## [Work to be completed]
Go through the lines of the material and tally those with the string "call"; reply with the number alone.

## [Source material]
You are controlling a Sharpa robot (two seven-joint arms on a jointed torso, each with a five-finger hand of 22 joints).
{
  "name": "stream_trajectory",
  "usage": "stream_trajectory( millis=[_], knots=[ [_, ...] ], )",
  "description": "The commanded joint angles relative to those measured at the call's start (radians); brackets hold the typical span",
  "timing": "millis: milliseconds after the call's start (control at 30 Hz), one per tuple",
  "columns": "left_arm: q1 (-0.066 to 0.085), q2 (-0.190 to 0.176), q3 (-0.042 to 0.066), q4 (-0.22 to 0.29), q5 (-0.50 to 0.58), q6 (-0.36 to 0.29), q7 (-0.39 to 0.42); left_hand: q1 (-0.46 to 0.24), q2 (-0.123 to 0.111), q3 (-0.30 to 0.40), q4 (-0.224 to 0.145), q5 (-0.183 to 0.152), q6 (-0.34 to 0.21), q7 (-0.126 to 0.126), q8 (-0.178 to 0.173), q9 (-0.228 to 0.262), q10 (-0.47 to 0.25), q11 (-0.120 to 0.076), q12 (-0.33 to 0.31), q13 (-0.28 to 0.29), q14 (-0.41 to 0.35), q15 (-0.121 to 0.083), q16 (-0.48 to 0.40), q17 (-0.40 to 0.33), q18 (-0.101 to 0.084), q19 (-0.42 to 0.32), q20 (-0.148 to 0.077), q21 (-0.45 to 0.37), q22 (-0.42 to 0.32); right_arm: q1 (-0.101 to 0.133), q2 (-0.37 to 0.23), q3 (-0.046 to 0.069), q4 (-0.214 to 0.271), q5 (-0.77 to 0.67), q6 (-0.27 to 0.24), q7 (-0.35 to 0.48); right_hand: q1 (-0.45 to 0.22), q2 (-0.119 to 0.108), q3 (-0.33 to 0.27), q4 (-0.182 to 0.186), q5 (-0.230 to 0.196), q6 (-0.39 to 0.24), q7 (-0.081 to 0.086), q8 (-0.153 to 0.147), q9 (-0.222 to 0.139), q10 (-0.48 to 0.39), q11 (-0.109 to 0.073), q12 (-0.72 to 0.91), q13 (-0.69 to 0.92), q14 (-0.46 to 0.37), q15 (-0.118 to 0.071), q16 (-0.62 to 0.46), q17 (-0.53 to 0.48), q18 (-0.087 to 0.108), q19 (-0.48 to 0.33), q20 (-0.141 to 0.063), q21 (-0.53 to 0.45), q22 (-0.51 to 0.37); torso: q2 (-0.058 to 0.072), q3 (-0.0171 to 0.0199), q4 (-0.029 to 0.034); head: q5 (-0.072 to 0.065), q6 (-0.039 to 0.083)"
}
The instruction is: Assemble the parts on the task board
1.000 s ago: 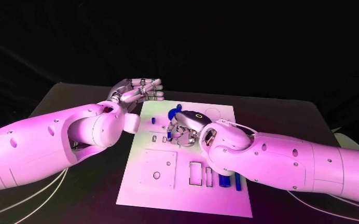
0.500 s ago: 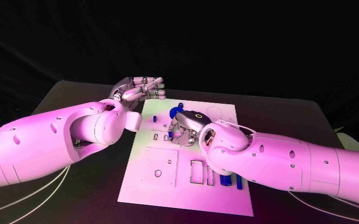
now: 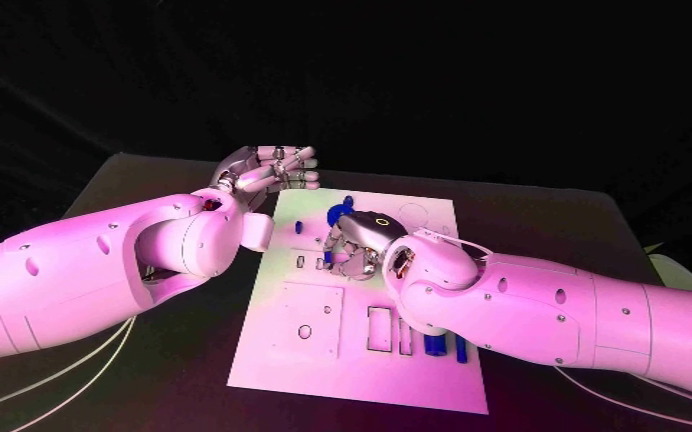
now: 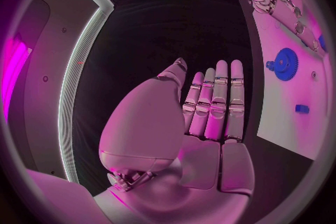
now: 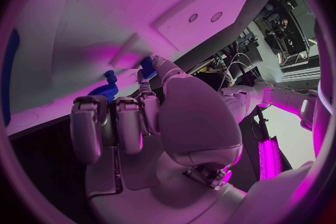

## [Task solution]
2